Some comments regarding a few of the Pros listed:

2. As K.C. points out, if you buy and stay in a home for many years, you will experience the most benefit of home ownership. The problem is that the average homeowner moves every 7 years. This means the average home owner is paying down very little principal and building very little equity. Not to mention the fact that people tend to get greedy when they see the value of their house appreciating and are more likely to take out a HELOC and waste it frivolously. Recent history has proven this.

5. Reduced taxes are, in general, a myth for most home owners unless they have a significant amount of other deductions. For the average American homeowner, even the larger interest payments early on in a mortgage amortization schedule come with an insufficient tax write-off to reach the standard deduction.

6. Ironically, I always argue that flexibility is the greatest advantage of renting and the greatest disadvantage of owning (as you more or less point out in the Cons section under “Wait to sell”).

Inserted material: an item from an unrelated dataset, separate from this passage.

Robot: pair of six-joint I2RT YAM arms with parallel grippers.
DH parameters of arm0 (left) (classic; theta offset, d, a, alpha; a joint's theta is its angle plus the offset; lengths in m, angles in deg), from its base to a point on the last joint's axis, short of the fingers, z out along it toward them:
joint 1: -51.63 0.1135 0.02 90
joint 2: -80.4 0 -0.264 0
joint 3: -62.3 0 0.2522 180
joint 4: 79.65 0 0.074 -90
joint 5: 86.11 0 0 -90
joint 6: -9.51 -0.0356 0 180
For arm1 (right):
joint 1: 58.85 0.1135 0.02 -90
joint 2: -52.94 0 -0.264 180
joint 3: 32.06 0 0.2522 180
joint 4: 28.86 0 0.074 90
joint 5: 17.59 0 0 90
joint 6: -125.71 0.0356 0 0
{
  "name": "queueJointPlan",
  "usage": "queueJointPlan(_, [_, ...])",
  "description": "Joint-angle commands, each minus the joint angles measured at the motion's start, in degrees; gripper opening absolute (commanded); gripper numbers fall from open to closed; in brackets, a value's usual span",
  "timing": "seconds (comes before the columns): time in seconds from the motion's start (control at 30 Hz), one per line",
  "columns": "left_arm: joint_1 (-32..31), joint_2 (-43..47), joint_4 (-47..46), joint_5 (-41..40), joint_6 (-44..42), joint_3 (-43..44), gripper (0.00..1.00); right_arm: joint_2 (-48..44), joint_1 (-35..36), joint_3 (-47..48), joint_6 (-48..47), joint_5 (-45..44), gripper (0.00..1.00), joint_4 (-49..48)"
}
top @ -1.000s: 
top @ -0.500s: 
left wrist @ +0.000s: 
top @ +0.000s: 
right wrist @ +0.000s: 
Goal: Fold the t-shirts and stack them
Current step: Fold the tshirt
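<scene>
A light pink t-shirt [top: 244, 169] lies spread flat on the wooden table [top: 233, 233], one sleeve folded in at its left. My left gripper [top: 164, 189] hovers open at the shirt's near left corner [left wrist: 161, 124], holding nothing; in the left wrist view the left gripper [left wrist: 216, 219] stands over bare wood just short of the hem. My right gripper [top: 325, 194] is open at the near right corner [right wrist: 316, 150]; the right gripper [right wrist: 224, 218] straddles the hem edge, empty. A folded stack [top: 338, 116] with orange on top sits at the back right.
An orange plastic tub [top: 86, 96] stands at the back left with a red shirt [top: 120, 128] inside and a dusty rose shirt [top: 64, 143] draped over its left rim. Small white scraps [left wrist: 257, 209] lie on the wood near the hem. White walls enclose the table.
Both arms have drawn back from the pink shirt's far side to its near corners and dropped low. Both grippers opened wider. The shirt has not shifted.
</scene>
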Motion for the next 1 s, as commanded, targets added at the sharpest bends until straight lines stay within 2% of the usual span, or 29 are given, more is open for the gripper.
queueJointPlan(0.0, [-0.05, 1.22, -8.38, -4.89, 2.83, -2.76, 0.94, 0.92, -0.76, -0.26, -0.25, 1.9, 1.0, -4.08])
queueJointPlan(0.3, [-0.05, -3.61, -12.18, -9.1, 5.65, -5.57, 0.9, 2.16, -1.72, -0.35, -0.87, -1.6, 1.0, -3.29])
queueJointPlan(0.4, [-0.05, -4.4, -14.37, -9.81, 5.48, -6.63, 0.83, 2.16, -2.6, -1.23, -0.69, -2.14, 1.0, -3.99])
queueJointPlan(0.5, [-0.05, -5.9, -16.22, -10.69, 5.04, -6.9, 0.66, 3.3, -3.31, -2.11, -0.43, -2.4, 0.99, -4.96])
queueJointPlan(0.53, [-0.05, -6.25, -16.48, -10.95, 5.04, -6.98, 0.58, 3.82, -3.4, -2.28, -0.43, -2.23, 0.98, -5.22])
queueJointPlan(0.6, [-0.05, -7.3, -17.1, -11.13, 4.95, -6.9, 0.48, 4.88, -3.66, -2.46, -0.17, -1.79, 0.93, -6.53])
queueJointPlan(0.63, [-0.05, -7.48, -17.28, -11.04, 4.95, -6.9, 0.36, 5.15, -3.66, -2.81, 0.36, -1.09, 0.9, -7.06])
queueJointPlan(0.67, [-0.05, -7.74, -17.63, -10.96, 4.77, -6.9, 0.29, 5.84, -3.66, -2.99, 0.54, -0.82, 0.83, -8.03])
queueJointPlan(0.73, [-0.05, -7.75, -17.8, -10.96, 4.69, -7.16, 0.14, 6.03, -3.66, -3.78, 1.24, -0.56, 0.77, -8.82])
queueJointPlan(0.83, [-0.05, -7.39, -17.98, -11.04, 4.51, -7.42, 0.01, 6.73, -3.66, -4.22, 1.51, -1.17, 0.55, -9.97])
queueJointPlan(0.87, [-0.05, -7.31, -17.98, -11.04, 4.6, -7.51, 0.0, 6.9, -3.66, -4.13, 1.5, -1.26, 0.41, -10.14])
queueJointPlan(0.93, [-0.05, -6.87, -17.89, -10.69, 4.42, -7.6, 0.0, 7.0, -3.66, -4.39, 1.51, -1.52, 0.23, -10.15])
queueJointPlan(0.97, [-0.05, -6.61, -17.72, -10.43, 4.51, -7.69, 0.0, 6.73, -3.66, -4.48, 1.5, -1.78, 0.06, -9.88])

I’ve known more than one person who passed up a promotion simply because they would be unable to sell their homes. Take it from someone who was renting when he lost his job in 2009. Renting is leaps and bounds more flexible than owning. I had my choice of moving anywhere in the country on a moment’s notice to take a new job. In the end, I chose to move to a different rental, decreasing my housing expenses by more than 40% while I continued to look for a new job.

The idea that remodeling, planting a garden, etc. equals flexibility is strange. In my vast experience as a renter, most rentals allow for minor changes (painting, redecorating, etc.). If I want to do any major changes, I don’t need to knock down a wall. I can simply move to a rental that has the amenities I desire.